WHAT NEEDS TO BE DONE:
The reply must contain exactly the lines below from the one with "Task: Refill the" down to the one with "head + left", both included, and nothing more; please omit the pictures.

[Records contained in a dataset]
++++++
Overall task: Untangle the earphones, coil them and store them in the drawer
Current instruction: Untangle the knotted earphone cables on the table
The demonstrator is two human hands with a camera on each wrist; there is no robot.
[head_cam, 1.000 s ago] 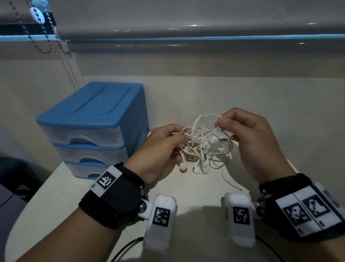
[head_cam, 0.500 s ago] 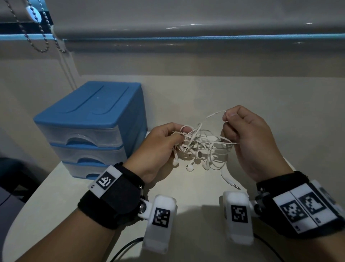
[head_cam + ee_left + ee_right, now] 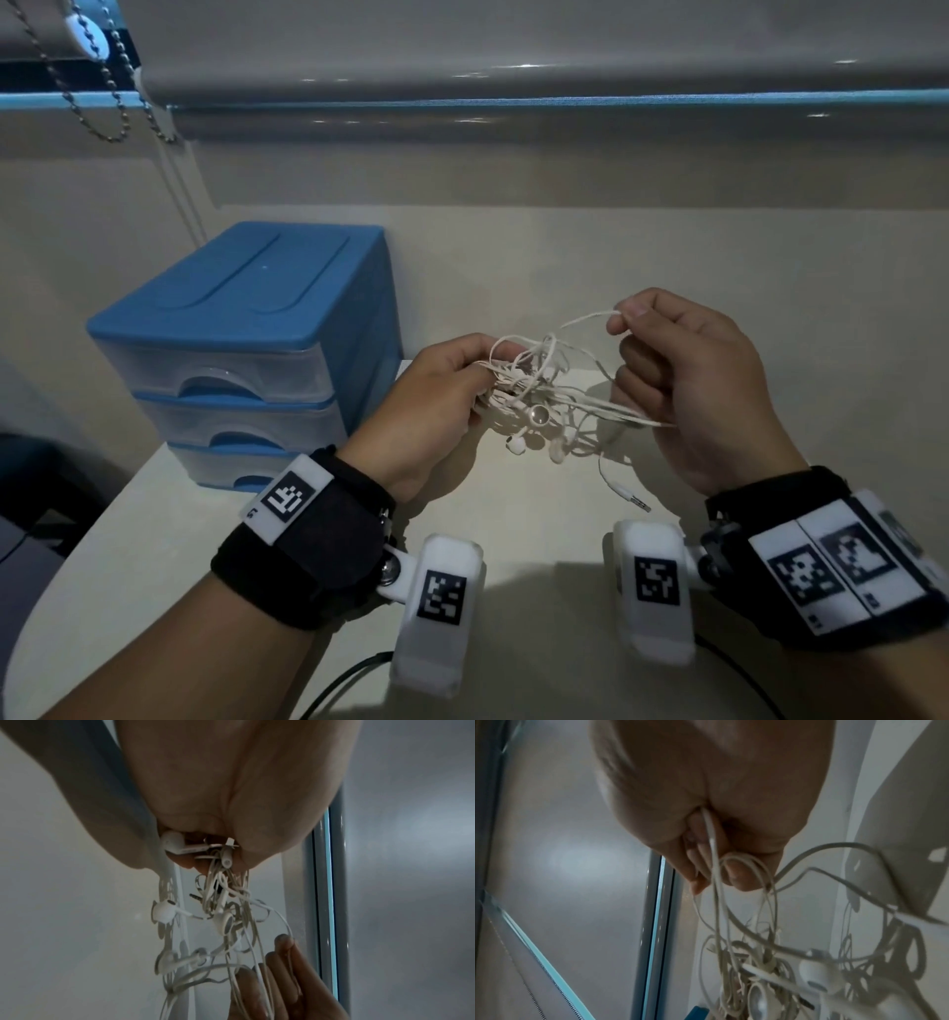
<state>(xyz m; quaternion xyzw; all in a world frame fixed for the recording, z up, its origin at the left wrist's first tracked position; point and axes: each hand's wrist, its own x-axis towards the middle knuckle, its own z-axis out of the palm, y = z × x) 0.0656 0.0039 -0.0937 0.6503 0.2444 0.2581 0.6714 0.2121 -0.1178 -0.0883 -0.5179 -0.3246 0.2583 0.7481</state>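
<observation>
Earphones: I am seeing the earphones (image 3: 539, 398) hanging as a knotted clump of thin, glossy white cord between the two hands, above the tabletop (image 3: 513, 519); smooth rounded buds are dangling under it and the metal-tipped plug (image 3: 634, 501) is trailing lowest.
Left hand: my view is showing the left hand (image 3: 436, 406) curling its fingers round the thick side of the knot; from the left wrist, one bud and several cord loops are sitting pressed in the fist.
Right hand: the right hand (image 3: 693, 390) is pinching one strand between thumb and forefinger and holding it up as a taut arc, while other strands are running under its curled lower fingers.
Hands apart: I am reading them as near each other but not touching, joined only by cord.
Drawers: the drawers (image 3: 241, 354) are standing on the tabletop to the left, a boxy blue plastic frame with a moulded top and three cloudy translucent fronts with arched pulls, all pushed in.
Backdrop: a smooth grey roller blind (image 3: 513, 46) and its beaded metal chain (image 3: 102, 103) are hanging behind.
</observation>
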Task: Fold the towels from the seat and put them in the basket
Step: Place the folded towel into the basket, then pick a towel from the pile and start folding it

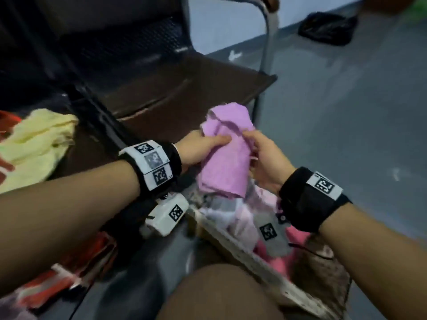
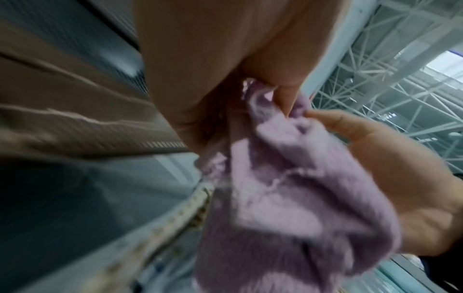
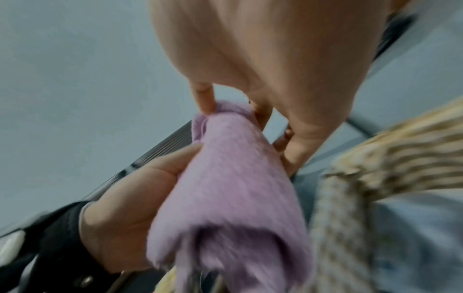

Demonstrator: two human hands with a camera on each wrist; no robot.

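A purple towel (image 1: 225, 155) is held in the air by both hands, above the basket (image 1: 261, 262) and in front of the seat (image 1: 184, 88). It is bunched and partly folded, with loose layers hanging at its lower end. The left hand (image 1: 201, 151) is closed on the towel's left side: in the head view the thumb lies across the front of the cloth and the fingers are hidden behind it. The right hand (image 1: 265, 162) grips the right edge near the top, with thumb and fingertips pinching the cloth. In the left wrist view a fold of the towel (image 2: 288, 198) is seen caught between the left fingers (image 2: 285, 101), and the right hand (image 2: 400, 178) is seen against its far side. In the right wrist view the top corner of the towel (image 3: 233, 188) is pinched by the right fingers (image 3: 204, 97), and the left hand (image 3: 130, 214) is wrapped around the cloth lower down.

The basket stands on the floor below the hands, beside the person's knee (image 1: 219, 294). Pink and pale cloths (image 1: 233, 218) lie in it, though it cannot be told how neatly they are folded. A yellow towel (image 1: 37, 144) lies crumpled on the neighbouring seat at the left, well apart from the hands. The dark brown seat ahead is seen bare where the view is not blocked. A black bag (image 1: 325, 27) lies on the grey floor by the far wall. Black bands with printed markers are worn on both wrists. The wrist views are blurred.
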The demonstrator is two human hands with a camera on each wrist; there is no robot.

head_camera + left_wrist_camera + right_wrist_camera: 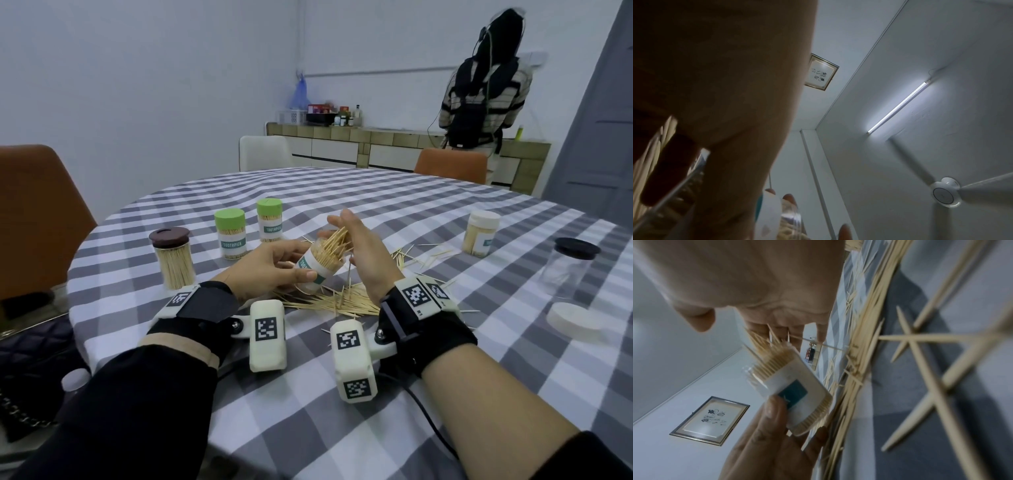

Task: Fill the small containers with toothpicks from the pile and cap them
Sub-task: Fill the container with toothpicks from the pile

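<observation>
Toothpicks bristled from the tilted container your left hand gripped above the pile. Your right hand, fingers straight, pressed against their tips.

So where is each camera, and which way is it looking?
Head: on the person's head, looking forward and down at the table; shows both forearms, the left hand gripping the tilted container and the right hand at its toothpicks.
Left wrist: under the left hand, looking up at the ceiling fan.
Right wrist: under the right hand, looking along the fingers at the container and pile.
Shared: all three catch the container.
</observation>
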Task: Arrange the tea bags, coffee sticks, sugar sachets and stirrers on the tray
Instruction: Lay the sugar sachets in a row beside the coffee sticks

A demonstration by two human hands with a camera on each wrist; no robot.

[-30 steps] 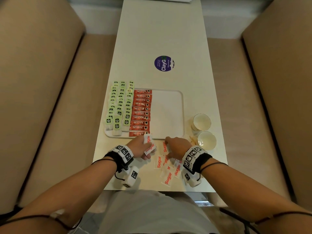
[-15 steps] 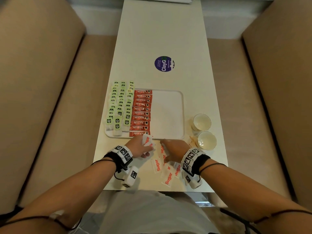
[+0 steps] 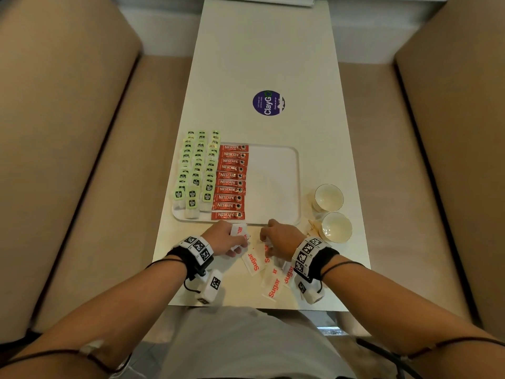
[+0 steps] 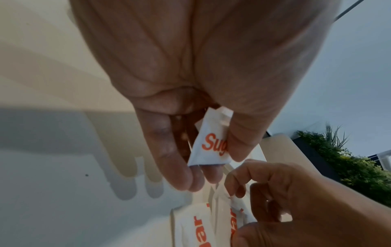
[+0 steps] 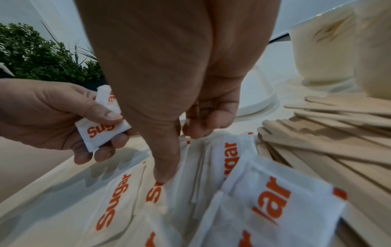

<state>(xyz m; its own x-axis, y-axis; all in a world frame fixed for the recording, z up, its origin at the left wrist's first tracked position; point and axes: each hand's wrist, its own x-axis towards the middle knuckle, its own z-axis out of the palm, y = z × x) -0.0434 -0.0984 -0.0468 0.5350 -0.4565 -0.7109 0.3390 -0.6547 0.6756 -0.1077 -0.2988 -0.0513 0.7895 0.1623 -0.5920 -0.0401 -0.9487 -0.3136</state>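
Observation:
The white tray [image 3: 276, 184] holds rows of green-tagged tea bags [image 3: 196, 173] on its left side and a column of red coffee sticks [image 3: 231, 181] beside them. Its right half is bare. Just below the tray's near rim, my left hand [image 3: 240, 242] pinches a white sugar sachet [image 4: 211, 145] between thumb and fingers. My right hand [image 3: 266, 242] is curled over the loose sugar sachets [image 3: 255, 265] on the table. Its thumb [image 5: 162, 177] presses one sachet and its fingertips [image 4: 232, 192] pinch that sachet's edge. Wooden stirrers [image 5: 328, 142] lie to the right of the pile.
Two empty cream cups [image 3: 328, 196] [image 3: 336, 227] stand right of the tray, next to the stirrers. A round purple sticker [image 3: 268, 103] sits farther up the narrow white table [image 3: 259, 50]. Beige sofa seats flank the table on both sides.
My right hand has dropped slightly onto the sugar pile and its fingers now close on a sachet. My left hand has barely moved with its sachet.

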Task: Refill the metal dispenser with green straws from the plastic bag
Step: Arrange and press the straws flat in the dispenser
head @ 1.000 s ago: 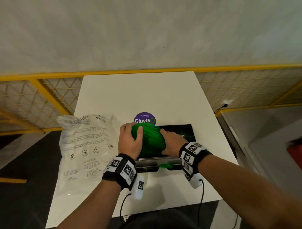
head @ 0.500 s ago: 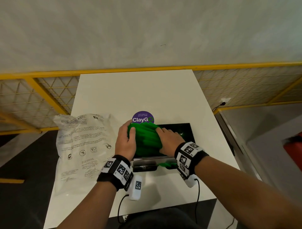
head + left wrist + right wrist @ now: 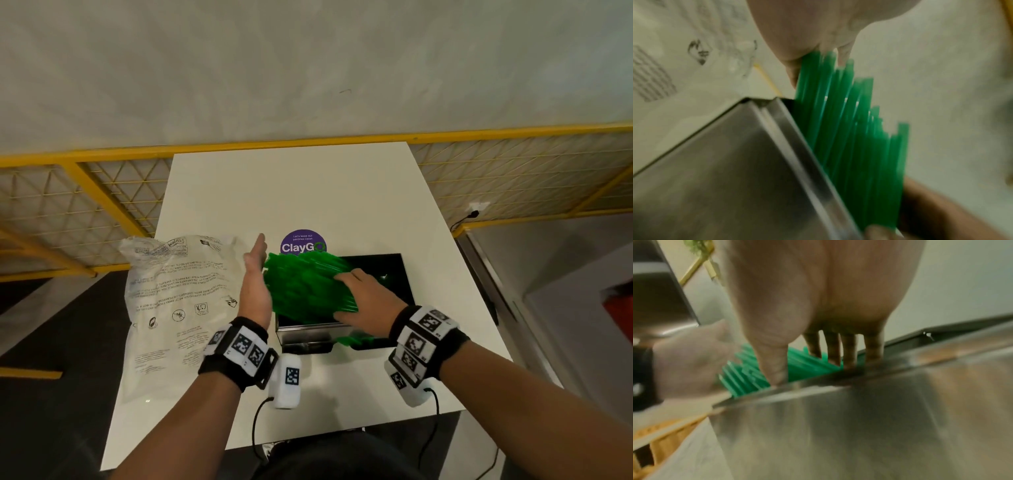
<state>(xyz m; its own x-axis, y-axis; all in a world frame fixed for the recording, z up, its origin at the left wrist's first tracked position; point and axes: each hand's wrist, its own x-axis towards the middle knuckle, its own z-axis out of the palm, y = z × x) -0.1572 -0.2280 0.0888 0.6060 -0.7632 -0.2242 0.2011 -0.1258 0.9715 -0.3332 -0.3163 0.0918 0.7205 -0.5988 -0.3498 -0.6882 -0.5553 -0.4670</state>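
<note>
A thick bundle of green straws (image 3: pixel 305 284) lies slanted in the open top of the metal dispenser (image 3: pixel 308 337), its left end raised over the rim. My left hand (image 3: pixel 255 284) stands flat, fingers straight, against the left ends of the straws (image 3: pixel 849 129). My right hand (image 3: pixel 366 301) holds the bundle's right part, thumb on the near side and fingers over the top. In the right wrist view the fingers (image 3: pixel 832 347) reach down onto the straws (image 3: pixel 748 374) at the dispenser's rim (image 3: pixel 859 418). The clear printed plastic bag (image 3: pixel 178 298) lies flat to the left.
The dispenser's dark lid (image 3: pixel 380 274) lies open behind my right hand. A purple round ClayGo sticker (image 3: pixel 303 241) is on the white table (image 3: pixel 291 192) just beyond the straws. A yellow mesh railing (image 3: pixel 85 212) runs behind the table.
My left hand has let go of the bundle and now stands flat with straight fingers at the straws' left ends. The bundle has spread and slanted. My right hand stays on it.
</note>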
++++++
RESULT OF THE EXERCISE:
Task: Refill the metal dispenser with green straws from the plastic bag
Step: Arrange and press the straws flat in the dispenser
head @ 1.000 s ago: 
head @ 0.500 s ago: 
head + left wrist + right wrist @ now: 

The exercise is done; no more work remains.